NEW YORK (Reuters) – China has the capacity to solve the debt problems of the China Evergrande group, although there is a risk that the real estate developer’s pain will escalate to cause wider financial stress, a the IMF said in a report and commentary released Tuesday.

Evergrande, with more than $ 300 billion in liabilities, has worried investors around the world after missing its third round of bond payments in three weeks, heightening market fears of contagion involving other real estate developers as A wall of debt payment obligations matures in the short term. . Chinese real estate companies in debt came under heavy fire in bond markets on Tuesday.

“I believe the authorities have the means to remedy the situation,” Tobias Adrian, director of the IMF’s Monetary and Capital Markets Department, said in a scheduled interview with the release of the IMF’s Global Financial Stability Report on Tuesday. . “They have the fiscal capacity and they have the legal and institutional tools to solve this problem. So one thing that should go wrong is the communication is not very clear and the necessary action is not taken.”

Adrian said that “at the moment the contagion is contained”.

The IMF report says contagion has so far been confined to other financially weak real estate developers and lower-rated companies. If the situation were to “escalate, there is a risk that broader financial strains will emerge, with implications both for the Chinese economy and financial sector as well as for global capital markets to the extreme.”

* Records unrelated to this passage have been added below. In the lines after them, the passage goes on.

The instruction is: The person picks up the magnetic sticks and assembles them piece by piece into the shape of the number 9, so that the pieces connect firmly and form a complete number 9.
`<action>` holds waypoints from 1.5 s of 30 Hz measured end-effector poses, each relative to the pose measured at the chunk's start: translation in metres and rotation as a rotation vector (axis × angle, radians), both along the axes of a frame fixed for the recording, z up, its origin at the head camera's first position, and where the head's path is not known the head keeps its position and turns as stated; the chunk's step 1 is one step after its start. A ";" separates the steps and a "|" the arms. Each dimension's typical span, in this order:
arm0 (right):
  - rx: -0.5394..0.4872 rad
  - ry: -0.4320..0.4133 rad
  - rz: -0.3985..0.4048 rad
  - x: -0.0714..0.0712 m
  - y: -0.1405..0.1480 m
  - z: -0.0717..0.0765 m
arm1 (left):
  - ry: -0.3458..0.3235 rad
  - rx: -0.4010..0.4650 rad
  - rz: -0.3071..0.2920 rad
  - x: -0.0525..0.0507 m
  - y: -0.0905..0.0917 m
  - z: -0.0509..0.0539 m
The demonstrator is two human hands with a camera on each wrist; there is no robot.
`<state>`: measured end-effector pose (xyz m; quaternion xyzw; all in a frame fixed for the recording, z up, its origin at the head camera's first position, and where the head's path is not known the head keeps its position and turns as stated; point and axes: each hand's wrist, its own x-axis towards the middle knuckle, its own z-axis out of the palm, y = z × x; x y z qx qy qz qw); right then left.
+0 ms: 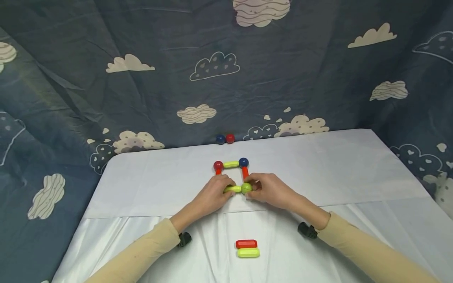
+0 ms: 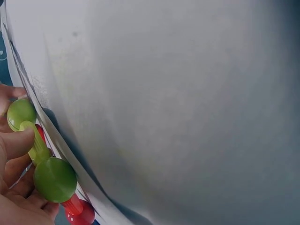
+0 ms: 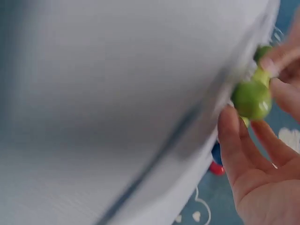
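Observation:
In the head view my left hand (image 1: 216,192) pinches a yellow-green rod (image 1: 232,189). My right hand (image 1: 270,190) holds the green ball (image 1: 246,188) at the rod's right end between thumb and fingers. A second green ball (image 2: 55,180) sits at the rod's other end, hidden by my left hand in the head view. Behind them, a red ball (image 1: 218,166), a yellow-green rod (image 1: 231,164) and a blue ball (image 1: 243,162) are joined in a row. Red rods (image 1: 245,173) run from those two balls toward my hands; my fingers partly cover where they end.
Nearer the front, a red rod (image 1: 246,244) and a yellow-green rod (image 1: 248,252) lie side by side on the white cloth (image 1: 297,251). A loose blue ball (image 1: 220,139) and red ball (image 1: 230,138) rest at the table's back edge, against the dark cloud-print curtain (image 1: 170,86).

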<state>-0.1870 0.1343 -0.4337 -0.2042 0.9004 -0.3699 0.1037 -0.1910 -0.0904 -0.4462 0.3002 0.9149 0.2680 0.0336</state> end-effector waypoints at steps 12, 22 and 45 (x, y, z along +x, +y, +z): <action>0.058 -0.119 -0.182 -0.043 -0.007 0.006 | 0.004 -0.023 -0.010 -0.001 0.000 0.000; 0.043 -0.224 -0.237 -0.053 -0.015 0.003 | 0.017 -0.025 -0.016 -0.001 0.001 0.000; -0.101 -0.402 -0.267 -0.053 -0.012 -0.002 | 0.003 -0.024 0.009 -0.001 0.001 -0.001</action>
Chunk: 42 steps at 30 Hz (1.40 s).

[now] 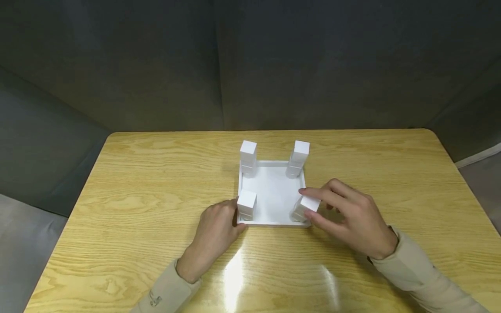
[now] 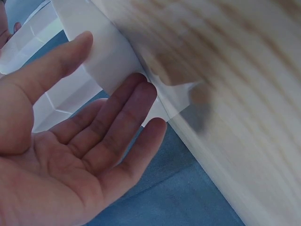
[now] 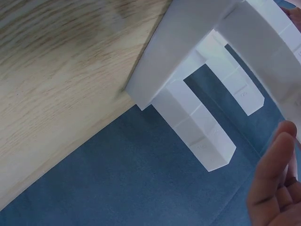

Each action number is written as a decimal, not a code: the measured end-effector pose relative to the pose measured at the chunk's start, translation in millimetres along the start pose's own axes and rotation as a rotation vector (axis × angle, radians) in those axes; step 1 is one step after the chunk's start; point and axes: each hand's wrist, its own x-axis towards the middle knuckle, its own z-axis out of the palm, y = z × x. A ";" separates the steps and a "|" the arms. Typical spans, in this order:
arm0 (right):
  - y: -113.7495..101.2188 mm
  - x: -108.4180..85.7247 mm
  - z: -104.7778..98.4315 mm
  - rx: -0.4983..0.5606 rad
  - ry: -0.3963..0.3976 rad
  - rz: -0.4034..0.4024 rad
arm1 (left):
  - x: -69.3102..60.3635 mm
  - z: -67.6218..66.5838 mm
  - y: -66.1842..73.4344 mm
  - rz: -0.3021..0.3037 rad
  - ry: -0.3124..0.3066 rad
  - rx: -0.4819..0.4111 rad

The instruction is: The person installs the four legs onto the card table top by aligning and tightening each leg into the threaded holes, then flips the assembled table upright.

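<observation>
A shallow white square tray (image 1: 272,195) lies on the table, with a white post rising at each corner. Faint seams divide the posts into blocks. My left hand (image 1: 216,226) holds the tray's front left corner, its thumb at the front wall and its fingers along the left side. Beside it stands the front left post (image 1: 247,204). With thumb and forefinger my right hand (image 1: 348,213) pinches the top of the front right post (image 1: 307,206), which leans slightly outward in the head view. Its other fingers are bent and partly hidden.
Wood-grained table (image 1: 156,174) surrounds the tray on every side. Toward the back rise the rear left post (image 1: 248,154) and the rear right post (image 1: 299,156). Dark grey panels (image 1: 219,65) stand beyond the table's far edge.
</observation>
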 end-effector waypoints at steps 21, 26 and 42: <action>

Beijing has pressured public companies and state-backed real estate developers to buy some of Evergrande’s assets, people with knowledge of the matter have previously said.

“As long as the authorities have a clear plan, I would expect the situation to be resolved,” Adrian said.

In the IMF’s Global Financial Stability Report, the organization more broadly urged policymakers to “act decisively” and target continued economic support tailored to their countries’ needs.